O patrimônio em nome do ex-presidente do PP Pedro Corrêa também foi dissolvido no decorrer das investigações do mensalão. Em 2004, ele era proprietário de 18 apartamentos, duas casas, dois flats e duas fazendas. Atualmente, o pernambucano mantém em seu nome apenas um prédio, cujo usufruto registrado no cartório do 1º oficio do Recife pertence ao filho e à nora. Corrêa deixou a política, mas conseguiu eleger a filha Aline Corrêa deputada federal. No Estado, mantém domínio sobre o PP estadual e é considerado rico e influente.

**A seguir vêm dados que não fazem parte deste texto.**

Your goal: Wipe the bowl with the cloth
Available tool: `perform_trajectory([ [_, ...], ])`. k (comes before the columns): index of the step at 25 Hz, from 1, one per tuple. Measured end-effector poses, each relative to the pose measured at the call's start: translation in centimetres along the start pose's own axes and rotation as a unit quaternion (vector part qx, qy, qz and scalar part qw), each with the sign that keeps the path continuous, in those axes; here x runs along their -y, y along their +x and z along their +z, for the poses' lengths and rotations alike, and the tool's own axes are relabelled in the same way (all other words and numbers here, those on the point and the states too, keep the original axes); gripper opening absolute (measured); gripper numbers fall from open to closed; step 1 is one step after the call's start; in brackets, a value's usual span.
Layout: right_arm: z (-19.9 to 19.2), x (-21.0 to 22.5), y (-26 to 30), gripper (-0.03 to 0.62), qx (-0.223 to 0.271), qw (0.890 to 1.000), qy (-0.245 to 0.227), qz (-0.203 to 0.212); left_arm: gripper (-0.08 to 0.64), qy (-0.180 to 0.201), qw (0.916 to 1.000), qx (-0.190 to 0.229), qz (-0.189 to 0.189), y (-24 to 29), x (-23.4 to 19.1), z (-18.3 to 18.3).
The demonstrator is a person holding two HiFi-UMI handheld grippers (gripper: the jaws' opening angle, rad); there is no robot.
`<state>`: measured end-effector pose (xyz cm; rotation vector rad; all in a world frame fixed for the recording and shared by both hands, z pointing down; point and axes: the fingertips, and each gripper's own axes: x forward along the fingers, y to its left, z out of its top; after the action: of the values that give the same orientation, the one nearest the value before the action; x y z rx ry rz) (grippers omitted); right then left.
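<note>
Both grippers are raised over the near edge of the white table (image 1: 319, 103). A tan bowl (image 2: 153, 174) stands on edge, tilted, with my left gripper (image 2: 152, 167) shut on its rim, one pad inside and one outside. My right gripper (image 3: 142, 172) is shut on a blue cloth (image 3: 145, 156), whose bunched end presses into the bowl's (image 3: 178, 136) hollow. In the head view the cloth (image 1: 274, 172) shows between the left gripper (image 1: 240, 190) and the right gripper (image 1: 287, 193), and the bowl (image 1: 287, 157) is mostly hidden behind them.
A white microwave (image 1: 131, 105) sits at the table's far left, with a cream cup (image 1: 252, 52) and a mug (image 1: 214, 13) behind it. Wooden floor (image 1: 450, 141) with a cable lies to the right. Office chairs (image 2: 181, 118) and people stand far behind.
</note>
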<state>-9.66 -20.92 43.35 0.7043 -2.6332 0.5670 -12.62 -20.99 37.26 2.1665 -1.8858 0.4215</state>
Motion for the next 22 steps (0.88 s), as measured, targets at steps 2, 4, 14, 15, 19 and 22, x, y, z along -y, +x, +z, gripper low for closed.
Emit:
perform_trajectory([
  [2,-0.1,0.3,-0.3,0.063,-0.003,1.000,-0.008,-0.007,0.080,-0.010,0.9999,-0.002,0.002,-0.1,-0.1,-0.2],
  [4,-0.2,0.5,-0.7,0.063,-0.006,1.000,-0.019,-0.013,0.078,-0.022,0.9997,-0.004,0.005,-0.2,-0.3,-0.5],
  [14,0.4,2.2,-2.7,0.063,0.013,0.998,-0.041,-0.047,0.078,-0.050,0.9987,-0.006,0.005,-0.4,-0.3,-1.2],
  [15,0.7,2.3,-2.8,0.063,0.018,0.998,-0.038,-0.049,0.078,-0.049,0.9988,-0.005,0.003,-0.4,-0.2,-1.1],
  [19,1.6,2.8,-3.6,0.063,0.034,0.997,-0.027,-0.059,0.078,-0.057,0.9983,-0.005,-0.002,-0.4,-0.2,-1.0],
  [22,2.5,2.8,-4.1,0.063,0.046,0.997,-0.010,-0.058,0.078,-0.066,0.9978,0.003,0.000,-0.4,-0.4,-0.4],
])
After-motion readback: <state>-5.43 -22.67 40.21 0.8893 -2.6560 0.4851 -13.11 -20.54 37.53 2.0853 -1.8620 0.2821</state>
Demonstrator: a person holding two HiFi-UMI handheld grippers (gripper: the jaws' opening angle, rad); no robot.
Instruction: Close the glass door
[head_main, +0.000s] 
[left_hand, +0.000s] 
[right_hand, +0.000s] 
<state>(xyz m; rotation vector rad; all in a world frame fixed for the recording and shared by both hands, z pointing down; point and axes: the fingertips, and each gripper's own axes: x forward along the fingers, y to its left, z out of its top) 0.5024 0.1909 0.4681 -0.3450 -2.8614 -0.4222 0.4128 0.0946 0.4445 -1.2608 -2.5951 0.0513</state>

A dificuldade para mapear os bens que servirão para ressarcir os cofres públicos será ainda maior quando chegar a vez de o ex-deputado Carlos Alberto Rodrigues, o Bispo Rodrigues, prestar contas à Justiça. Antes detentor de patrimônio cujo valor ultrapassava R$ 19 milhões, o bispo mantém atualmente apenas 50% de participação acionária na Rádio Jornal da Cidade e na Divisa Serviços. As ações em outras empresas desapareceram. Após deixar a Igreja Universal, ele teve de entregar uma casa luxuosa onde vivia no bairro do Lago Sul, área nobre de Brasília, para outro pastor. Em seu nome, não há imóveis e o patrimônio declarado atualmente não ultrapassa R$ 2 milhões. De acordo com a maioria dos integrantes do STF, o bispo cometeu crimes de lavagem de dinheiro e corrupção passiva.

O Supremo Tribunal Federal ainda não definiu qual será a quantia a ser paga pelos condenados que se beneficiaram de recursos do Fundo Visanet e de empréstimos fraudulentos do Banco Rural. Mas especialistas destacam a importância da execução das penas impostas para o fortalecimento da nova Lei de Lavagem de Dinheiro. Segundo o presidente do Conselho de Controle de Atividades Financeiras (Coaf), Antonio Gustavo Rodrigues, as mudanças na legislação ampliaram as ocorrências do crime e aumentaram as penalidades. “Nosso papel é detectar operações suspeitas e notificar os órgãos competentes. Foi isso que fizemos nesses casos. Acho que vale ressaltar que a simples transferência de um bem não livra ninguém de ter de ressarcir o erário. Cabe à Justiça trabalhar para fazer valer a lei”, ressalta.